You are right that the conventional view still holds that there is something anti-systemic in efforts to save the planet, yet this is deeply flawed and highly problematic. As has been well-documented, conserving nature has been the friend of capitalism right from the start of the modern conservation movement in the 19th century.

They have never really been enemies, though of course there have been factions of the broader environmental movement that have had, and continue to have, strong anti-systemic roots and leanings. But wildlife conservation has never been part of that faction. From the start it was supported and even led by big capital and their elite friends in government and academia. In the US, for example, these included President Teddy Roosevelt, arch-racist and eugenicist Madison Grant. and the American Museum of Natural History president (and eugenicist) Henri Fairfield Osborne, and their elite business networks, amongst others.

Looking at the names involved, it does sound like a very elitist, top-down project… Did the broader neoliberal turn of the 1980s amplify some of these trends?

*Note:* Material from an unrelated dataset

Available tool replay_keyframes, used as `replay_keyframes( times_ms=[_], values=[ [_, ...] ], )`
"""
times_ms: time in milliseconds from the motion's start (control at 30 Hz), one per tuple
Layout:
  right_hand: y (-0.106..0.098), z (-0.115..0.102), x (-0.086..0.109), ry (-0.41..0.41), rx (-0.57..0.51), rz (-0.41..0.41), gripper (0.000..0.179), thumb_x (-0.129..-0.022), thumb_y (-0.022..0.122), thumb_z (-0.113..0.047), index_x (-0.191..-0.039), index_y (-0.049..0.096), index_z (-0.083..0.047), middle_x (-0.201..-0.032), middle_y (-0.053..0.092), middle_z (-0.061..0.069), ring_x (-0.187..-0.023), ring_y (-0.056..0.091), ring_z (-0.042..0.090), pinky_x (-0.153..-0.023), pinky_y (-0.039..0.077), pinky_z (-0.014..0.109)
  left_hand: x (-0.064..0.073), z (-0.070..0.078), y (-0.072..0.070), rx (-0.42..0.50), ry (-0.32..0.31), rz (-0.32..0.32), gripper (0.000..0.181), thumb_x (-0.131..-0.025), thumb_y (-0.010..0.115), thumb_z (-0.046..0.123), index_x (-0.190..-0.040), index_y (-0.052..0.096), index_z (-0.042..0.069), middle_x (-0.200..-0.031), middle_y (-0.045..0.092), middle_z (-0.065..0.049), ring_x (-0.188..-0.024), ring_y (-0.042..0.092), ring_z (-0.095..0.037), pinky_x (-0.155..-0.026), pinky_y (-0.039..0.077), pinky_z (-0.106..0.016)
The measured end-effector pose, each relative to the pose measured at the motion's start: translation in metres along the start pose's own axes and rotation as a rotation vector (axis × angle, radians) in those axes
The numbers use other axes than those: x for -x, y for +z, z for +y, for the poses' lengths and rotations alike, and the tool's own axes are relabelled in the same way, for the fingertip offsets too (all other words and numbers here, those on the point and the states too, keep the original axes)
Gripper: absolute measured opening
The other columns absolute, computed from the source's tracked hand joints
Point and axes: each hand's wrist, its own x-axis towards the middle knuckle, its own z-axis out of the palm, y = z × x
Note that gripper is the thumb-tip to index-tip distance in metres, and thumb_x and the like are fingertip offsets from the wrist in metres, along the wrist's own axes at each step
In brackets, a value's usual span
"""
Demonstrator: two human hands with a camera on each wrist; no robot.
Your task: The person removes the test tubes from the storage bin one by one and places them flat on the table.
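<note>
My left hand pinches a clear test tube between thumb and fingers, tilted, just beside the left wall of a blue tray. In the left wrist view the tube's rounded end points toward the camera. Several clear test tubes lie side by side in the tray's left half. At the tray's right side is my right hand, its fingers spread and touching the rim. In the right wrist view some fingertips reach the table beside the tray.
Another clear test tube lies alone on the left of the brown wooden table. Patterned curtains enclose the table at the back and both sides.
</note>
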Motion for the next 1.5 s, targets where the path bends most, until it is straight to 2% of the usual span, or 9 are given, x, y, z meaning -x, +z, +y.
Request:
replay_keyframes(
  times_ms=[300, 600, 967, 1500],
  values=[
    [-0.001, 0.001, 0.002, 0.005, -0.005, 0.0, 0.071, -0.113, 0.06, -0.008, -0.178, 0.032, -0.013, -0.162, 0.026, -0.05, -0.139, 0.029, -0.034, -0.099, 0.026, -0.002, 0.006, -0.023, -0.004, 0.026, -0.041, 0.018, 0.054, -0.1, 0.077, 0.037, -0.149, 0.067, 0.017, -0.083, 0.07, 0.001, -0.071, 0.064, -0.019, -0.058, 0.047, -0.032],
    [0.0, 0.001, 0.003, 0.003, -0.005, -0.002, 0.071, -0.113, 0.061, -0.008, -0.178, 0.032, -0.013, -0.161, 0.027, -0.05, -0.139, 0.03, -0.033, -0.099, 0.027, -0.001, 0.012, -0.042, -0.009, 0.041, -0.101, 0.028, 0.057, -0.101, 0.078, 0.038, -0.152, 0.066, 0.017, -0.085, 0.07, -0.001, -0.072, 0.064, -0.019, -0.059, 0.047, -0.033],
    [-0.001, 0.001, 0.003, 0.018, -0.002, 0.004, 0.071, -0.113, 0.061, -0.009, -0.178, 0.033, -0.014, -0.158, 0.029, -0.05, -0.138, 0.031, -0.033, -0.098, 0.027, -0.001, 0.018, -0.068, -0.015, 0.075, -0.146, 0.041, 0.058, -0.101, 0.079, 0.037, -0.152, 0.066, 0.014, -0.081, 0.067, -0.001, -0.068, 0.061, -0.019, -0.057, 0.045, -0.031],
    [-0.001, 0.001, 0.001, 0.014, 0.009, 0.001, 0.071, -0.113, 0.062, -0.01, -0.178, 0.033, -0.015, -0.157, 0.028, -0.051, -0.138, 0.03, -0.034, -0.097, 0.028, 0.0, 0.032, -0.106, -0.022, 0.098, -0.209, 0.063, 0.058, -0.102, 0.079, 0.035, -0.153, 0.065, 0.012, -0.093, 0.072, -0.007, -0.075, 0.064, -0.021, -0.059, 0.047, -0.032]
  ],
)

Clearly, while the history of conservation is complex and diverse, elites and big business have always been and remained central to it. In the 1960s and 1970s this was perhaps less obvious due to the many emancipatory movements and radical debates happening, but from the 1980s, supported by neoliberal ascendency, this was again brazenly on display. Indeed, as Rob Fletcher and I lay out in detail in our book The Conservation Revolution, it stimulated a qualitative change in the relation between conservation and capital from the ‘mediation’ of capital to allow nature to persist in certain areas, to capital being framed as the grand savior of nature.

Conservationists invented seemingly neutral, but highly ideological concepts such as ‘payments for environmental services’, ‘market-based mechanisms’, and ‘conservation economy’ that naturalised neoliberal approaches.

With the increasing dominance of neoliberalism as a governing ideology, it became ‘in vogue’ to work with and support the ‘private sector’ under the idea that we are all post-ideologically focused on ‘sustainable development’. Conservationists invented seemingly neutral, but in reality highly ideologically charged concepts and practices such as ‘payments for environmental services’, ‘market-based mechanisms’, and ‘conservation economy’ that all reflect the naturalisation of neoliberal market-mechanisms that serve to support economic growth and business-as-usual.

Back then already, but certainly now, we know that all this has been a massive distraction. It has done nothing to halt the swiftly escalating biodiversity crisis. In fact, our argument is that it helped to further legitimate it. This is, of course, what neoliberalism-as-ideology does: it places strong blinkers on what can be thought or imagined. Yet it does not make the coup less impressive: to invert the problem into the solution.

One of the core themes of your recent critical work has been to show the many contradictions of the already-mentioned “market-based instruments” (MBIs) of environmental governance. What are these MBIs and why are you not a fan?

Simply put, market-based-instruments aim to insert a market-logic into human relations with and governance of the rest of nature. Our interdependence with the rest of nature is then framed as a supply-demand relationship: ‘we’ depend on the ‘services’ that nature provides and hence we should pay for them so that they can be regenerated and conserved. But since we cannot pay nature directly, we actually pay other people to change their (land, environmental, or other) practices.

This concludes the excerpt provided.